◆ WORK REQUIRED
One range is to be output from the listing below, exactly as written: the line with "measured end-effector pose" to the line with "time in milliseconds", both kept.

◆ DATASET EXCERPT
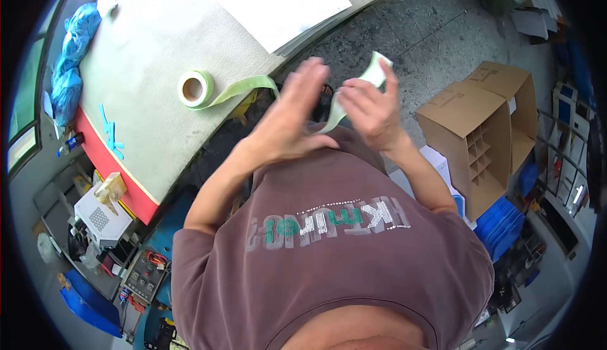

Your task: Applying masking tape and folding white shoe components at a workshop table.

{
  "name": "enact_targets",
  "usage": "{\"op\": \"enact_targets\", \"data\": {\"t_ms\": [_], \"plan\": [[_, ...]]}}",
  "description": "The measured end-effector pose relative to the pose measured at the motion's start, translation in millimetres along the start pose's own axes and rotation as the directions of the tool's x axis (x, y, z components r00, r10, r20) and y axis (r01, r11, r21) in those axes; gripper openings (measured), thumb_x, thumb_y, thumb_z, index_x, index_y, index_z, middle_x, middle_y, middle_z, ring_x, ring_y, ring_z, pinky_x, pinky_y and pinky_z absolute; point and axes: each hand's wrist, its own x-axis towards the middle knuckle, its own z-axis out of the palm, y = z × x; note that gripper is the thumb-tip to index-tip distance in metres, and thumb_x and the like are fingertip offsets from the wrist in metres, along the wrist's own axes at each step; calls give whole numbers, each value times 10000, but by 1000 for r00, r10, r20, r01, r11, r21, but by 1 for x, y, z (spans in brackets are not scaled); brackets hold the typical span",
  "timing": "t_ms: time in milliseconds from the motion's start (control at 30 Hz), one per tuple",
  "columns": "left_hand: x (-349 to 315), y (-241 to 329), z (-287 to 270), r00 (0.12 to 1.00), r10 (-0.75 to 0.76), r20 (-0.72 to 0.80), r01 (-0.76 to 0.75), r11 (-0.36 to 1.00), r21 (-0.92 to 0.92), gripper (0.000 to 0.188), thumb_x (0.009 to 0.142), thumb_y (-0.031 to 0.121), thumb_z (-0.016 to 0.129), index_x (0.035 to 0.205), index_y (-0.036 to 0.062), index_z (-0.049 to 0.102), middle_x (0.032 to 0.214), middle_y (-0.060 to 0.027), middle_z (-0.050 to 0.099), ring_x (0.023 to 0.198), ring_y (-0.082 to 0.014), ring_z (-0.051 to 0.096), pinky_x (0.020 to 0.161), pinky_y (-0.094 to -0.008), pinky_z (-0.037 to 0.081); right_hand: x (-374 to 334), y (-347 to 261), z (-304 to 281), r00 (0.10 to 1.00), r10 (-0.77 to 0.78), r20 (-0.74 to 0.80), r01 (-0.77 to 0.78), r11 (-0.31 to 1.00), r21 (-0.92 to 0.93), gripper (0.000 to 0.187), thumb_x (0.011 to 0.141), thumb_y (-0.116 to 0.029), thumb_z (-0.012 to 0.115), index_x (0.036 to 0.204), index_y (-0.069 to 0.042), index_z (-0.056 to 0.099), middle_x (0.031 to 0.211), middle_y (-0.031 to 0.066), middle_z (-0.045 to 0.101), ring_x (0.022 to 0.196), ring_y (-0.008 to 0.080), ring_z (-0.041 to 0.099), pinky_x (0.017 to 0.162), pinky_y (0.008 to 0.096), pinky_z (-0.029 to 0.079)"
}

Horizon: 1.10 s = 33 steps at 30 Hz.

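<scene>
A roll of pale green tape (208, 85) rests on its side on the table, a long strip (243, 86) pulled loose from it toward me. The strip passes behind my left hand (284, 119), which is raised near the table edge with its fingers stretched out, slightly blurred. Between the fingers and thumb of my right hand (374, 111) is the strip's free end (377, 70), showing a whitish face. More of the strip hangs below that hand, close to my shirt. Whether my left palm touches the strip is hidden.
White paper sheets (284, 8) lie stacked along the table's (152, 40) edge. Toward its left side are a light blue plastic tool (110, 132) and a blue plastic bag (73, 59). On my right stand open cardboard boxes (458, 106), one with dividers, beside stacked blue trays (499, 227).
</scene>
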Motion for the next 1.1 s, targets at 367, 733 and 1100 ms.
{"op": "enact_targets", "data": {"t_ms": [367, 733, 1100], "plan": [[37, 31, 29, 956, 281, -87, -199, 834, 514, 691, 857, 16, 641, 1498, 77, 388, 1477, -209, 398, 1194, -301, 514, 1016, -383, 484, -3, 19, -101, 624, 676, 392, -527, -7, 850, 267, 920, -53, 651, 1164, 53, 658, 1076, 161, 679, 816, 169, 659, 624, 244, 512], [42, 71, 34, 933, 181, -312, -81, 949, 306, 463, 918, 10, 617, 1374, 37, 538, 1267, -170, 583, 961, -229, 604, 818, -301, 520, 11, 1, -89, 795, 564, 225, -494, 384, 780, 169, 906, 20, 631, 1066, 40, 682, 943, 117, 703, 758, 163, 651, 608, 258, 510], [30, 65, -27, 923, -379, -62, 319, 846, -427, 279, 1041, 165, 493, 1219, -34, 570, 1123, -151, 672, 892, -175, 671, 767, -262, 543, 47, -34, -65, 921, 387, -41, -279, 731, 622, 154, 886, 41, 620, 1037, 65, 639, 948, 135, 699, 744, 213, 653, 671, 308, 531]]}}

◆ EXERCISE RESPONSE
  "description": "The measured end-effector pose relative to the pose measured at the motion's start, translation in millimetres along the start pose's own axes and rotation as the directions of the tool's x axis (x, y, z components r00, r10, r20) and y axis (r01, r11, r21) in those axes; gripper openings (measured), thumb_x, thumb_y, thumb_z, index_x, index_y, index_z, middle_x, middle_y, middle_z, ring_x, ring_y, ring_z, pinky_x, pinky_y and pinky_z absolute; point and axes: each hand's wrist, its own x-axis towards the middle knuckle, its own z-axis out of the palm, y = z × x; note that gripper is the thumb-tip to index-tip distance in metres, and thumb_x and the like are fingertip offsets from the wrist in metres, along the wrist's own axes at each step; calls give whole numbers, each value times 10000, but by 1000 for r00, r10, r20, r01, r11, r21, but by 1 for x, y, z (spans in brackets are not scaled); brackets hold the typical span",
  "timing": "t_ms: time in milliseconds from the motion's start (control at 30 Hz), one per tuple",

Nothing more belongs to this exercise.